Aim of the exercise: An exact reproduction of the data below is expected, free of images.

Dataset extract:
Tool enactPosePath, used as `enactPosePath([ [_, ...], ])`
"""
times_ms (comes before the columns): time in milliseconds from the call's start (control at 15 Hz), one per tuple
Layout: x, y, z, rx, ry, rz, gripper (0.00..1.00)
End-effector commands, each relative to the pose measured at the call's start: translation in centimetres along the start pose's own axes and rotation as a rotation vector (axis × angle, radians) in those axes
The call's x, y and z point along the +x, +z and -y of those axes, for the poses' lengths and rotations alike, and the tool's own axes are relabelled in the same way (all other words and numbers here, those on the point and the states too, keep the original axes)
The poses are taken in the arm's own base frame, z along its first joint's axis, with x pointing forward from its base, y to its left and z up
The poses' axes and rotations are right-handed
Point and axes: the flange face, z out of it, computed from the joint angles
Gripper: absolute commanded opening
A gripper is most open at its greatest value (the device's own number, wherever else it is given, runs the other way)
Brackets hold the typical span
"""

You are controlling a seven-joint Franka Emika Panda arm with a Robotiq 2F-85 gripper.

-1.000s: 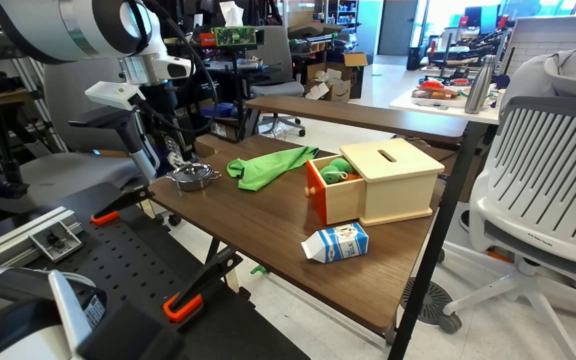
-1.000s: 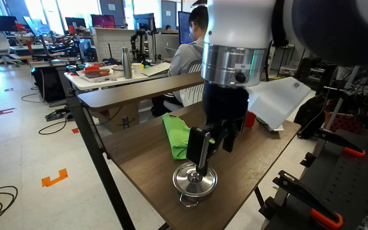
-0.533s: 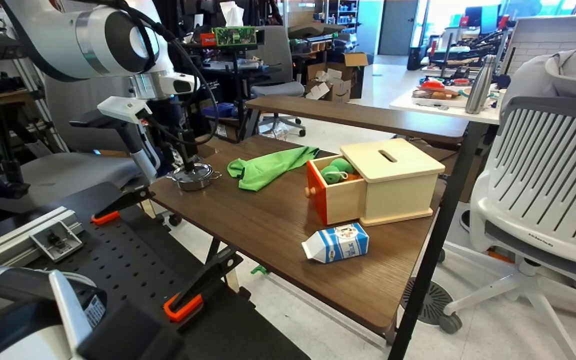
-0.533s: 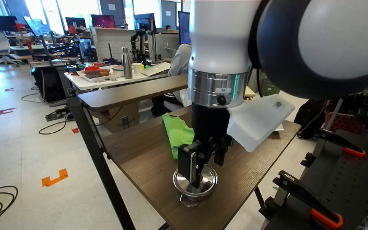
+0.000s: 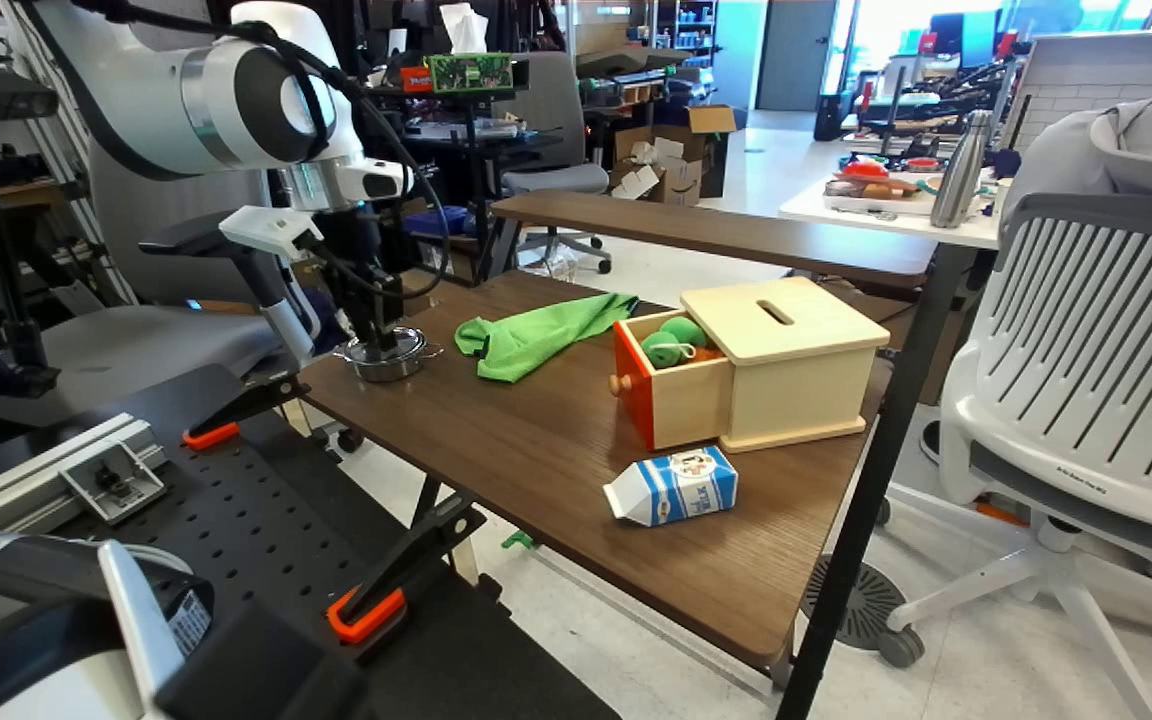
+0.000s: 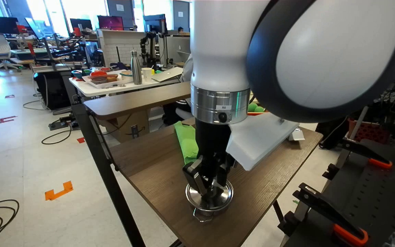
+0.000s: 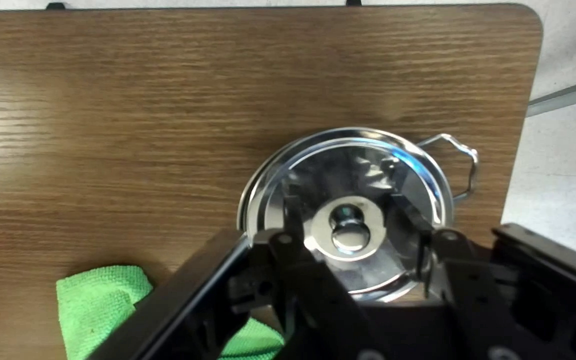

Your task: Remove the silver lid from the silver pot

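The silver pot stands near one end of the brown table, and a wire handle sticks out from its side. On top of it rests the silver lid, with a round shiny knob at its centre. My gripper reaches down over the lid from above. One finger is on each side of the knob, with a visible gap to it on both sides, so the jaws are open and partly drawn in. In an exterior view the gripper covers the knob and part of the lid.
A green cloth lies beside the pot. Farther along the table are a wooden box with its drawer pulled out, green balls inside, and a blue-and-white carton on its side. The table's edge runs close to the pot.
My gripper has come down onto the lid area, and its fingers have moved closer together around the knob. Lid and pot have stayed in place.
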Motion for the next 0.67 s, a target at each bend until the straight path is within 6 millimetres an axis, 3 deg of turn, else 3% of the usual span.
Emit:
enactPosePath([
  [0,0.9,1.3,0.3,-0.001,-0.021,-0.01,0.28],
  [67,1.0,1.3,0.3,0.001,-0.021,-0.009,0.27],
  [333,1.8,-0.2,-0.2,0.014,-0.018,-0.033,0.01],
  [600,3.3,-1.7,-1.1,0.035,0.017,-0.055,0.05],
])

Expected answer:
Tool enactPosePath, used as `enactPosePath([ [_, ...], ])`
"""
times_ms (comes before the columns): time in milliseconds from the call's start (control at 15 Hz), one per tuple
Layout: x, y, z, rx, ry, rz, gripper (0.00..1.00)
End-effector commands, each relative to the pose measured at the call's start: translation in centimetres along the start pose's own axes and rotation as a rotation vector (axis × angle, radians) in those axes
The call's x, y and z point along the +x, +z and -y of those axes, for the poses' lengths and rotations alike, and the tool's own axes are relabelled in the same way (all other words and numbers here, those on the point and the states too, keep the original axes)
The poses are taken in the arm's own base frame, z along its first joint's axis, with x pointing forward from its base, y to its left and z up
The poses' axes and rotations are right-handed
Point and axes: the flange face, z out of it, computed from the joint angles
Gripper: absolute commanded opening
A gripper is most open at its greatest value (the device's own number, wherever else it is given, runs the other way)
Brackets hold the typical span
"""

You are controlling a seven-joint Franka Emika Panda arm with a Robotiq 2F-85 gripper.

-1.000s: 
-1.000s: 
-0.533s: 
-0.533s: 
+0.000s: 
+0.000s: 
+0.000s: 

Your task: Remove the silver lid from the silver pot

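The silver pot stands near one end of the brown table, and a wire handle sticks out from its side. On top of it rests the silver lid, with a round shiny knob at its centre. My gripper reaches down over the lid from above. One finger is on each side of the knob, with a visible gap to it on both sides, so the jaws are open and partly drawn in. In an exterior view the gripper covers the knob and part of the lid.
A green cloth lies beside the pot. Farther along the table are a wooden box with its drawer pulled out, green balls inside, and a blue-and-white carton on its side. The table's edge runs close to the pot.
My gripper has come down onto the lid area, and its fingers have moved closer together around the knob. Lid and pot have stayed in place.
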Motion for the next 0.67 s, a target at each bend until the straight path is within 6 millimetres an axis, 3 deg of turn, else 3% of the usual span.
Emit:
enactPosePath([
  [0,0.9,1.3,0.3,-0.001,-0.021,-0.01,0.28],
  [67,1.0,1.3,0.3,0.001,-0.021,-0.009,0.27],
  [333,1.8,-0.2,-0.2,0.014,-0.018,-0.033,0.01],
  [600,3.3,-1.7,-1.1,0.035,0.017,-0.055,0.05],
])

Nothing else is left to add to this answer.